Mons. Francisco Cerro          Fue el 21 de junio de 2007 cuando la Santa Sede hizo público mi nombramiento de obispo de Coria-Cáceres, con una alegría inmensa y con un cierto respeto y miedo, que todavía perduran, con la convicción de que la llamada a la misión me desborda y la confianza en el Corazón de Jesús, que ha sido y es la fuerza de mi vida, me conforta. El día 2 de septiembre de 2007 fue la ordenación en la catedral de Coria.

Tres claves se han ido subrayando en mi vida,tres subrayados que quiero compartir, aunque sean también muchas veces deseos que una y otra vez presento al Señor de la Misericordia:

1. CADA VEZ ME LO CREO MÁS. Cada vez estoy más feliz e ilusionado. Me creo más que, aunque mi pobreza me asusta, me llena de gozo la esperanza de saber que, como decía San Pablo:
“todo lo puedo en Aquel que me conforta”. Me creo más la fuerza del Señor en mi debilidad y pobreza. Sé que la empresa la lleva Él con los proyectos de su Corazón. Él me pide que me lo crea que apuesta por seguir remando mar adentro. Los sufrimientos se ven compensados por las grandes alegrías de Quien ni me ha dejado ni me dejará. Sigo repitiendo una y otra vez en mi oración diaria que el Señor no elige a los capaces, pero capacita a los que elige para su misión de Amor y esperanza.

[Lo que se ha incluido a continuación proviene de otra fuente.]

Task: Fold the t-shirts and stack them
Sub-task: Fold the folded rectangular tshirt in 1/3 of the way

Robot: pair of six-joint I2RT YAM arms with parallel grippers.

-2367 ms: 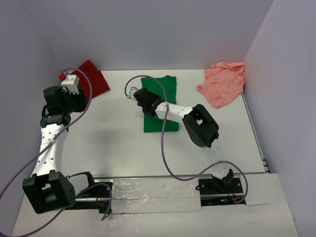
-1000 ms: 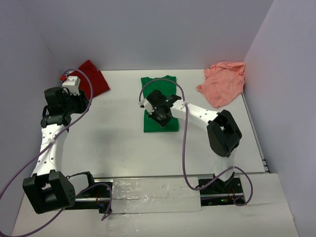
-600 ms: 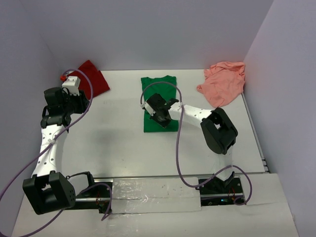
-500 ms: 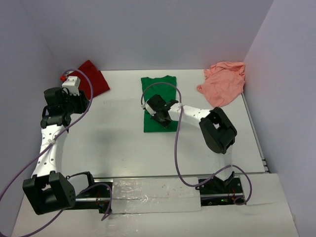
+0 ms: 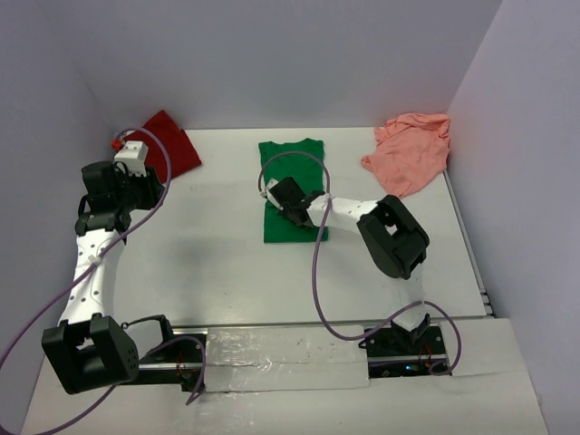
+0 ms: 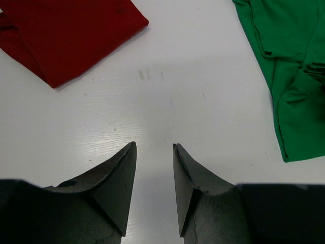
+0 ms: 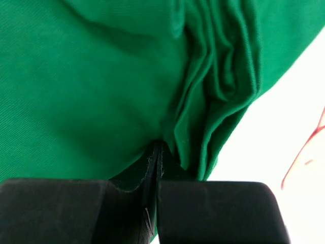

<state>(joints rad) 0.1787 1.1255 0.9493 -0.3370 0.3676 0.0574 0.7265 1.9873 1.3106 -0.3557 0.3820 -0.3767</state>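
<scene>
The bright green t-shirt point(image 5: 290, 159) lies lengthwise at the table's middle, part folded. My right gripper point(image 5: 283, 201) sits low on its lower half, jaws shut point(image 7: 158, 145) with green cloth point(image 7: 91, 76) bunched in folds at the tips. The dark red t-shirt point(image 5: 172, 145) lies at the far left corner, and the salmon pink t-shirt point(image 5: 412, 149) is crumpled at the far right. My left gripper point(image 5: 149, 186) hovers beside the red one; its fingers point(image 6: 155, 147) stand apart over bare table, between red cloth point(image 6: 66, 30) and green cloth point(image 6: 299, 76).
Purple walls close in the white table point(image 5: 208, 254) on the left, back and right. Purple cables point(image 5: 317, 272) loop over the table from both arms. The arm bases stand on a rail point(image 5: 281, 349) at the near edge.
My right gripper moved from the green shirt's upper left onto its lower half, and that arm's elbow swung back inward. The left arm has not moved.
</scene>
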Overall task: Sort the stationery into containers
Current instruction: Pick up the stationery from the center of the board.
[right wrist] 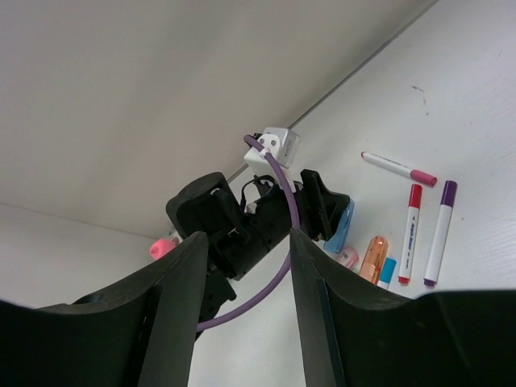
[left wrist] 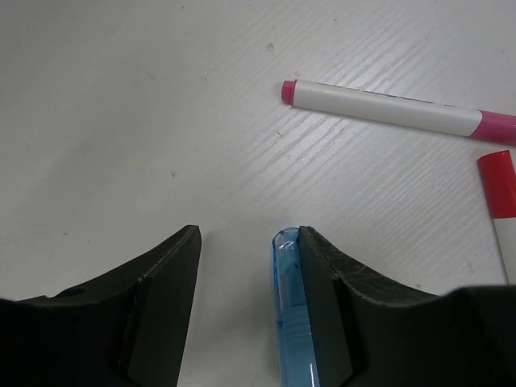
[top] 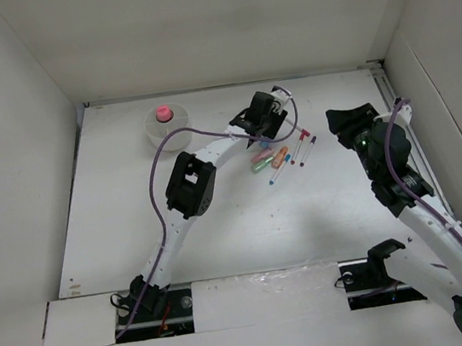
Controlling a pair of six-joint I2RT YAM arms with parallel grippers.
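Note:
The left gripper [left wrist: 248, 242] hangs low over the table, jaws partly apart around a blue capsule-shaped piece [left wrist: 289, 314]. The piece lies against the right finger [left wrist: 322, 298], with a clear gap to the left finger. From above, that gripper [top: 269, 136] sits at the edge of the stationery cluster [top: 285, 157]. A white pen with pink ends [left wrist: 387, 109] and a red-capped pen [left wrist: 500, 185] lie just beyond. The round white bowl [top: 176, 135] at the back left holds a pink-topped stubby item [top: 162, 113]. The right gripper [right wrist: 246, 242] hovers open and empty, off to the right [top: 346, 122].
White walls enclose the table on the left, back and right. An orange piece [right wrist: 373, 256], a red-capped pen [right wrist: 411, 232] and a purple-capped pen [right wrist: 442, 230] lie side by side. A purple cable [top: 160, 161] loops along the left arm.

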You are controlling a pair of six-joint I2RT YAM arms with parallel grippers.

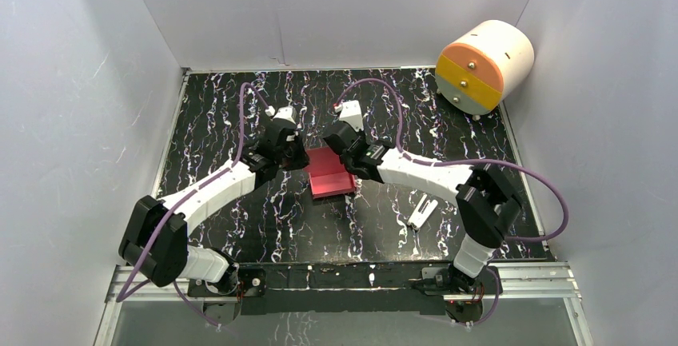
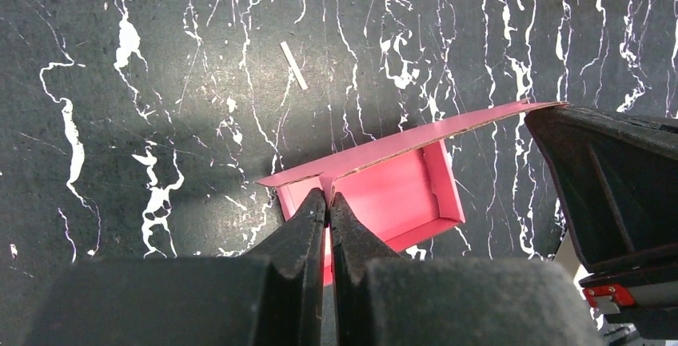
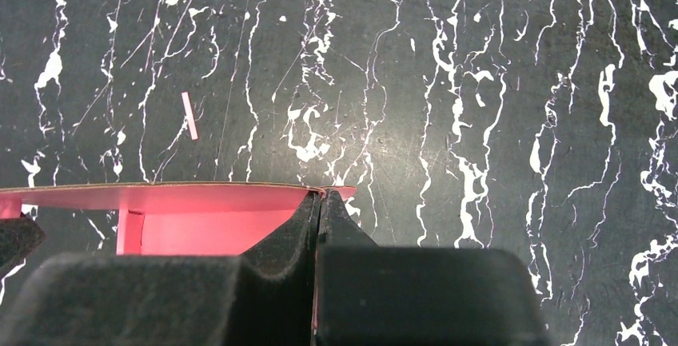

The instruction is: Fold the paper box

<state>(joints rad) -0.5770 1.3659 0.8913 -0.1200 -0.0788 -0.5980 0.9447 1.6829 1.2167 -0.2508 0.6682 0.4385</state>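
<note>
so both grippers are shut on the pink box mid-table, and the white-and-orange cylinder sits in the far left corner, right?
Not quite: the white-and-orange cylinder sits in the far right corner, not the left, as the top external view shows. The rest holds: left gripper and right gripper are both shut on the pink box mid-table.

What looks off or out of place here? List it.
A small white sliver lies loose on the table beyond the paper box, like a stray scrap. The box's far flap sits askew, slightly bowed rather than flush with the walls, with the left gripper and right gripper pinched shut on its edge.
</note>
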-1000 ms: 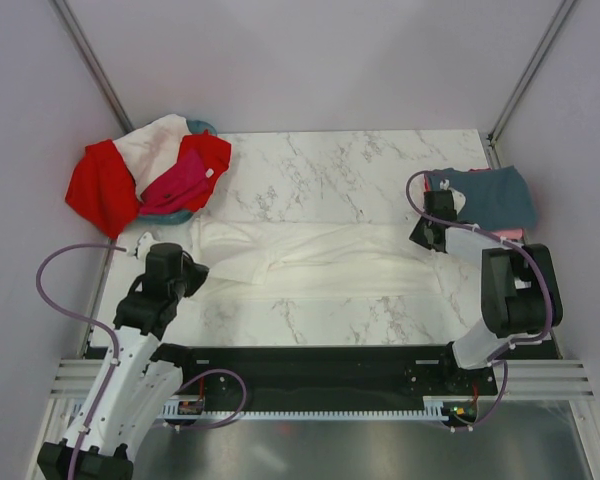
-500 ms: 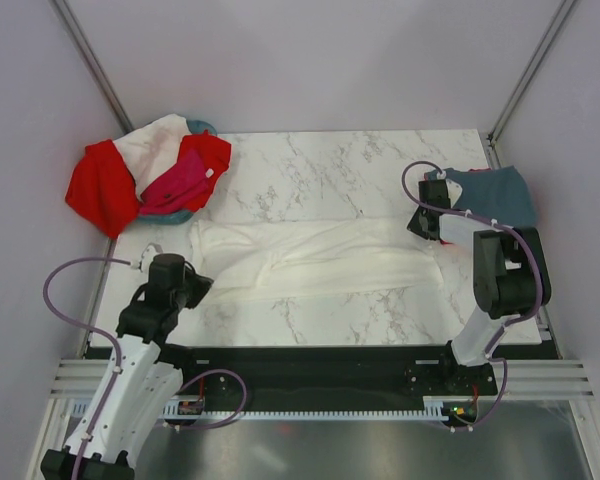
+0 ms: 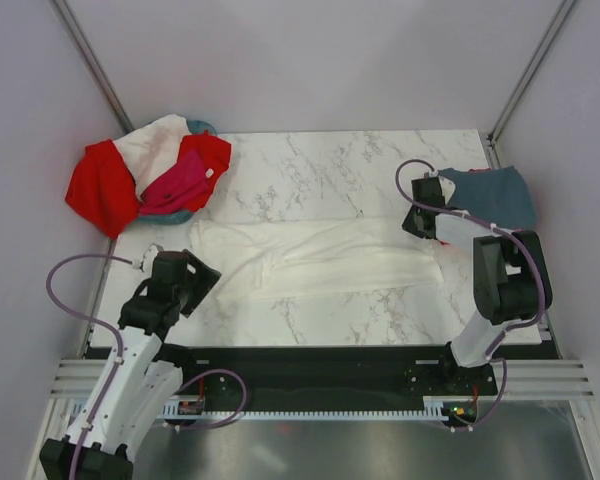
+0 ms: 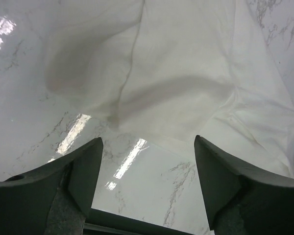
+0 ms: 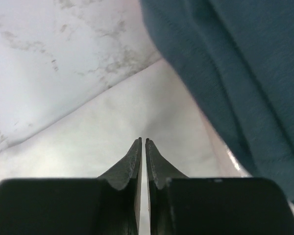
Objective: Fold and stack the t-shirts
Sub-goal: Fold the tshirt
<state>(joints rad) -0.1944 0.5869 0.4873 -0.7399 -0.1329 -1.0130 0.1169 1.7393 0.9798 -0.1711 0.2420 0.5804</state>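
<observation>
**Workspace.** A marble table (image 3: 320,165) carries all items.

**Task item.** A white t-shirt (image 3: 320,262) lies stretched as a long band across the middle of the table, creased and partly folded along its length. Its left end is near the left arm. Its right end reaches up to the right arm.

**Left gripper** (image 3: 185,283). It sits at the near left of the table, just off the shirt's left end. In the wrist view the left gripper (image 4: 147,147) has its fingers spread wide and holds nothing. Bare marble shows between them and the white t-shirt (image 4: 186,73) lies just beyond.

**Right gripper** (image 3: 420,215). It is at the shirt's right end, beside a slate grey-blue shirt (image 3: 495,195). The wrist view shows the right gripper (image 5: 142,142) with its fingers pressed together, only a hairline between them, and its tips on the white t-shirt (image 5: 112,127). The fabric appears to be nipped there, though the pinch itself is not plainly visible. The slate grey-blue shirt (image 5: 235,73) overlaps the white cloth just to the right.

**Other stock.** At the far left corner a teal basket (image 3: 202,127) holds a heap: a red shirt (image 3: 100,185), a magenta shirt (image 3: 180,180) and a second white shirt (image 3: 155,140), hanging over its rim.
</observation>
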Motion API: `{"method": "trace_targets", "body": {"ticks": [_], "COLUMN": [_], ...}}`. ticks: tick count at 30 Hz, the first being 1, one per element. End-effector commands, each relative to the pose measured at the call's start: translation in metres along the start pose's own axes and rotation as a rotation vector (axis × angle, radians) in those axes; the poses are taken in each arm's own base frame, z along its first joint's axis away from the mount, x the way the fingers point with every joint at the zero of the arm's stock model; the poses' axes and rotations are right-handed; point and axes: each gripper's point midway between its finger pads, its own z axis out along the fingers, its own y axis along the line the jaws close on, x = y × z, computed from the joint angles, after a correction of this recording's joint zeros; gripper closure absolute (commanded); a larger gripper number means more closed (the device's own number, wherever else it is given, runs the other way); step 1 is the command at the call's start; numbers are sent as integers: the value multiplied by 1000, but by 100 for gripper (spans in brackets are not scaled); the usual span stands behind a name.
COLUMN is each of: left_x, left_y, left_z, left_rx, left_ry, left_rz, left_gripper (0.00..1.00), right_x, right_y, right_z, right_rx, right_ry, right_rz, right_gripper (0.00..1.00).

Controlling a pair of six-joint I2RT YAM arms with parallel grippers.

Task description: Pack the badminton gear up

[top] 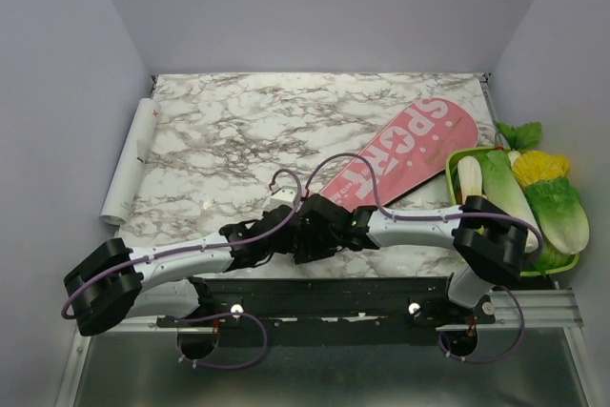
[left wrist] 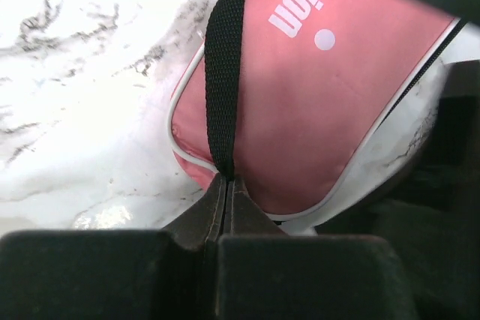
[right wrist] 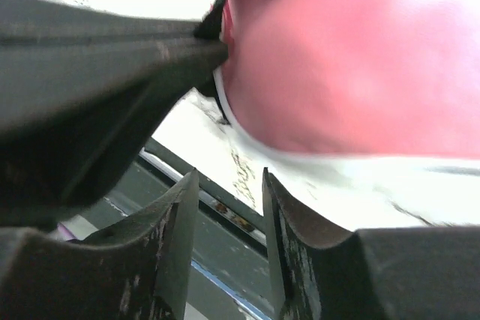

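Reaching low, left jaws pinching strap (left wrist: 223,73)

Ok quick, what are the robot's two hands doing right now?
Left hand: closed on the black strap of the pink bag.
Right hand: open, holding nothing.

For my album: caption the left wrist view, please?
Left gripper pinches the black strap of the pink bag on marble tabletop.

Left pincer (left wrist: 225,181) pinched tight, right pincer (right wrist: 229,179) slightly parted.
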Motion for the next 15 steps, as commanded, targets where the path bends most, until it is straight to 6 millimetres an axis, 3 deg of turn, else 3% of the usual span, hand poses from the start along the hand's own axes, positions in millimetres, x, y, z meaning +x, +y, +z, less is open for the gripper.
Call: {"method": "trace_targets", "body": {"ticks": [1, 8, 13, 15], "left_x": [-36, -80, -117, -127], "left_y": [7, 46, 75, 77], "left_z": [-2, 0, -3, -4], "left_rx": [-44, -107, -179, -175], "left_ry": [-74, -144, -193, -211], "left_rz": [-14, -115, -161, -165], "left_gripper": [100, 100, 100, 100], "right_x": [-34, -95, -136, -154], "right_y": [-20, -32, -31, -32], "right_z": [-40, -101, -126, -137], "right_rx": [161, 220, 173, 142], "right_ry": [-183, -400, -444, -458], "right_rz": [-76, -98, -137, -138], "right_gripper": [48, 35, 23, 20]}}
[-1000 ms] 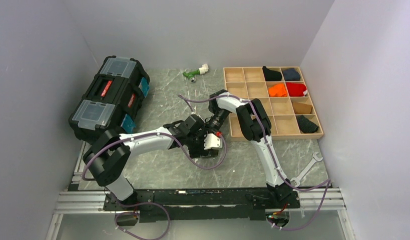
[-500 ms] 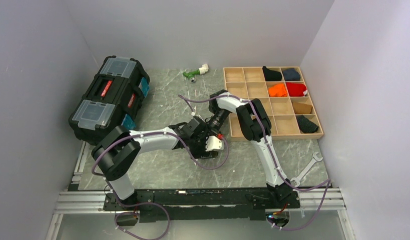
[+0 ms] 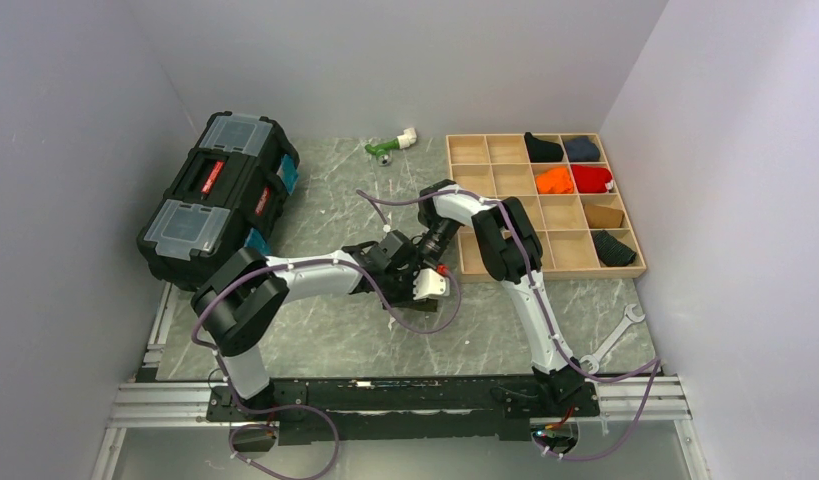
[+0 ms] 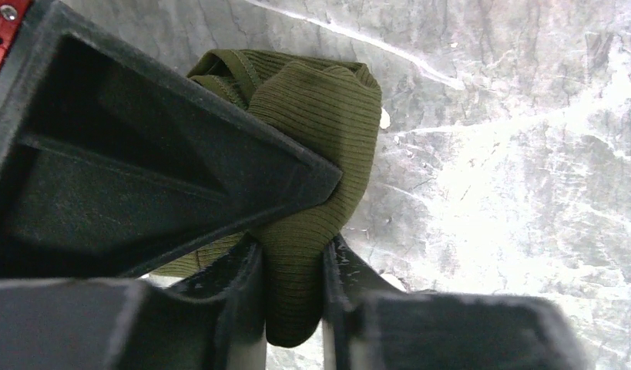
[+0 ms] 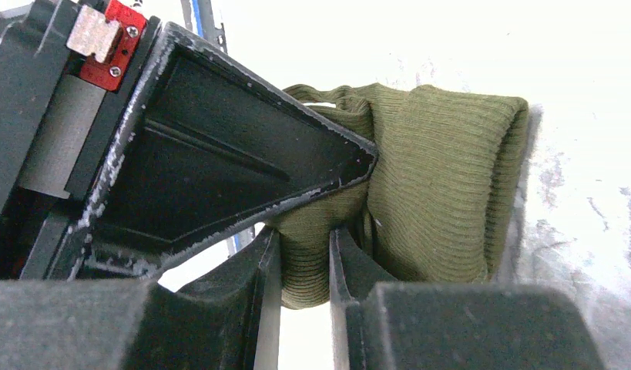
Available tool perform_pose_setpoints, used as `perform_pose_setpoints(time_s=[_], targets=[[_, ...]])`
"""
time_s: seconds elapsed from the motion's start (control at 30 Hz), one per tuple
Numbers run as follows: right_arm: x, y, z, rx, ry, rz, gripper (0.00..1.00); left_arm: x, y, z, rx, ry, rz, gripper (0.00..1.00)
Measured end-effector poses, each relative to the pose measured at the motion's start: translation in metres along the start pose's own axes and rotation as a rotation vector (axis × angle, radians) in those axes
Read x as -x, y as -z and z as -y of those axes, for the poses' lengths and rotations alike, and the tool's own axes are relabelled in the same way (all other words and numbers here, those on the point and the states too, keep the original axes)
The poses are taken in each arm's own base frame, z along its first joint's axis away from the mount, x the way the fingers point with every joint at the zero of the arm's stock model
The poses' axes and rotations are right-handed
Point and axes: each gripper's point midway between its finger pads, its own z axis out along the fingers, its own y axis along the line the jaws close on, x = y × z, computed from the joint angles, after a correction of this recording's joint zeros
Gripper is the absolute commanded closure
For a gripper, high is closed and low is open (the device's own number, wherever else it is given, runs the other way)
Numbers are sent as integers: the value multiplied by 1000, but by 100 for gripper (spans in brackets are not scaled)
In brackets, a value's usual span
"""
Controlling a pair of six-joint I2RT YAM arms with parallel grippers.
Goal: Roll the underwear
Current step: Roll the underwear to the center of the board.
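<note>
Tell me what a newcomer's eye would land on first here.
Both arms meet at mid-table, where the left gripper and the right gripper each pinch the bunched olive underwear. Next the eye goes to the black toolbox at the left back. Then comes the wooden tray at the right back, with an orange roll and a red roll in neighbouring cells.

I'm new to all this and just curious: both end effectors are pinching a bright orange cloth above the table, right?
Not quite. The cloth is dark olive green, not orange. It is the underwear, pinched by both the left end effector and the right end effector. Both wrist views show the colour plainly.
</note>
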Motion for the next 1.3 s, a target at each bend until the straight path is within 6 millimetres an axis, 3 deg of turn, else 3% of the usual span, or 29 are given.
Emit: perform_pose_setpoints(time_s=[0.07,0.2,0.4,0.67,0.97,1.3], targets=[[0,0,0,-1,-3,-2,86,0,0,0,-4,2,-2,100],[0,1,0,-7,-12,0,69,0,-1,0,-14,7,-7,100],[-1,9,1,-56,16,-6,60,2,-3,-1,-28,6,-3,100],[-2,30,5,-125,43,4,57,9,-8,-4,-38,-1,15,100],[-3,68,6,-204,82,76,56,14,-11,-5,-64,-1,18,100],[-13,117,-21,-332,126,217,59,17,-13,-10,-199,115,28,100]])
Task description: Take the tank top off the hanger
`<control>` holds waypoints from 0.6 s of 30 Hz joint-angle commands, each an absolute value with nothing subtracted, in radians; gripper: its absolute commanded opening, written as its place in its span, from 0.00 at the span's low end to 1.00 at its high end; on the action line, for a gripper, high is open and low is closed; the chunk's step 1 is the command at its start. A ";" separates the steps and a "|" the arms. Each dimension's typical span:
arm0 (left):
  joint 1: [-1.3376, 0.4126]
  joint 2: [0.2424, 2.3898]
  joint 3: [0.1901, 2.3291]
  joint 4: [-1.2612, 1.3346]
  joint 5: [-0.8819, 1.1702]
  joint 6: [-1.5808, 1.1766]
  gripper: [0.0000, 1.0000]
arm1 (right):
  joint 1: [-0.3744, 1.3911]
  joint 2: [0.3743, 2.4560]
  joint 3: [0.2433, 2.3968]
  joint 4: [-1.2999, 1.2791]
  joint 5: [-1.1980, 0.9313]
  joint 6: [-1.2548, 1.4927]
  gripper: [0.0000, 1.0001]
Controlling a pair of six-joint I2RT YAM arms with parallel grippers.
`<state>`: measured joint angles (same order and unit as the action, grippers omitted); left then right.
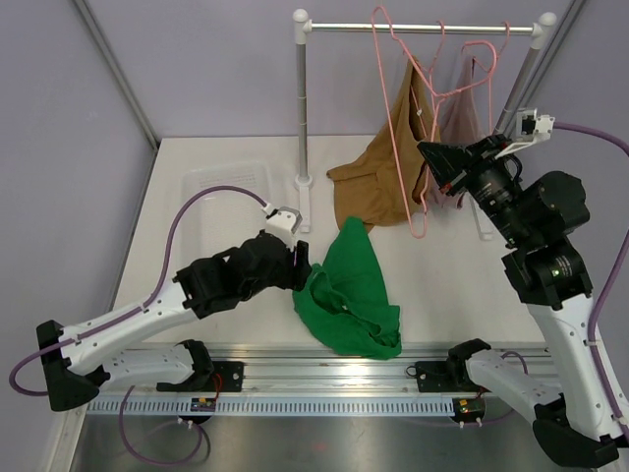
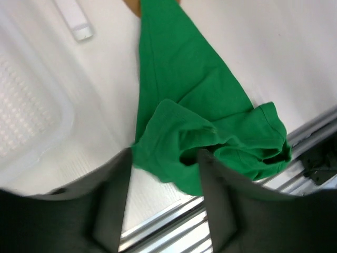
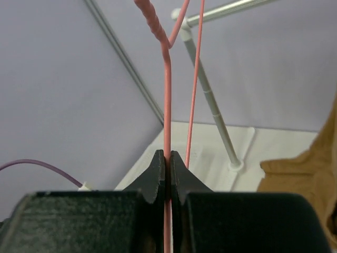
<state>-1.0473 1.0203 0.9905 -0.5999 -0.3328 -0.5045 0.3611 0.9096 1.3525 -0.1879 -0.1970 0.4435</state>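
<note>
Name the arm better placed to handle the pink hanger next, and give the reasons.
Right. The right gripper is shut on the wire of the pink hanger below the rail. The left gripper hangs open, low over the green tank top on the table.

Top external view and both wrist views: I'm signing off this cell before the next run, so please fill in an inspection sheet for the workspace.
Surface: white table, no spills seen.
Job's things: green tank top lies crumpled on the table, off the pink hanger.
Clutter: brown garment by the rack; mauve garment hanging from the rail; clear tray.
Tools: left tool open over the tank top; right tool shut on the hanger wire.
Cables: purple cables loop from both wrists, off the cloth.
Surroundings: lilac walls.
</note>
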 commanded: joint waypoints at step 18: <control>-1.046 0.736 1.140 -0.920 -0.649 -0.457 0.99 | 0.365 1.512 1.988 -0.698 0.077 0.244 0.00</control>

Cada día me creo más que el ministerio episcopal exige una y otra vez echar las redes en todo lo que vivimos y hacemos con una esperanza cierta de que el Señor va a través de nuestras limitaciones y defectos construyendo y haciendo realidad muchas cosas que nos parecía que no iban a llegar nunca.

2. SOLO ME PIDE QUE TRABAJE TODO LO QUE PUEDA. No quiero que la soberbia inunde mi vida pensando que en todo soy necesario e imprescindible. Poco a poco el Señor va dando paso a trabajar todo lo que pueda y es mucho lo que se puede hacer. Recuerdo cuando era más joven que me decía mi obispo: Trabaja ahora que es tiempo, “gástate y desgástate en el servicio del Señor”, después vendrán tiempos que aunque quieras ya se habrá pasado el arroz. Sigo creyendo que todavía puedo trabajar mucho con ilusión. Es mucho lo que queda
por vivir y por hacer.

3. CONTIGO, SEÑOR, SOY FELIZ AQUÍ, AHORA. Con el Señor soy inmensamente feliz, aquí y ahora, y aunque siempre estoy disponible para vivir con alegría el presente, que esto sí que lo tengo y no debo desaprovecharlo. Con el Señor soy inmensamente feliz. No he dejado tregua en mi corazón al cauce de la amargura.
Solo vivo el presente aquí con vosotros, con inmensas ilusiones: diócesis, Sínodo, Seminario, catedral, laicos, parroquias, consagrados, comunidades, jóvenes… donde una y otra vez con el Corazón de Cristo, con nuestra Madre repito: “LA VIDA VA POR TI”.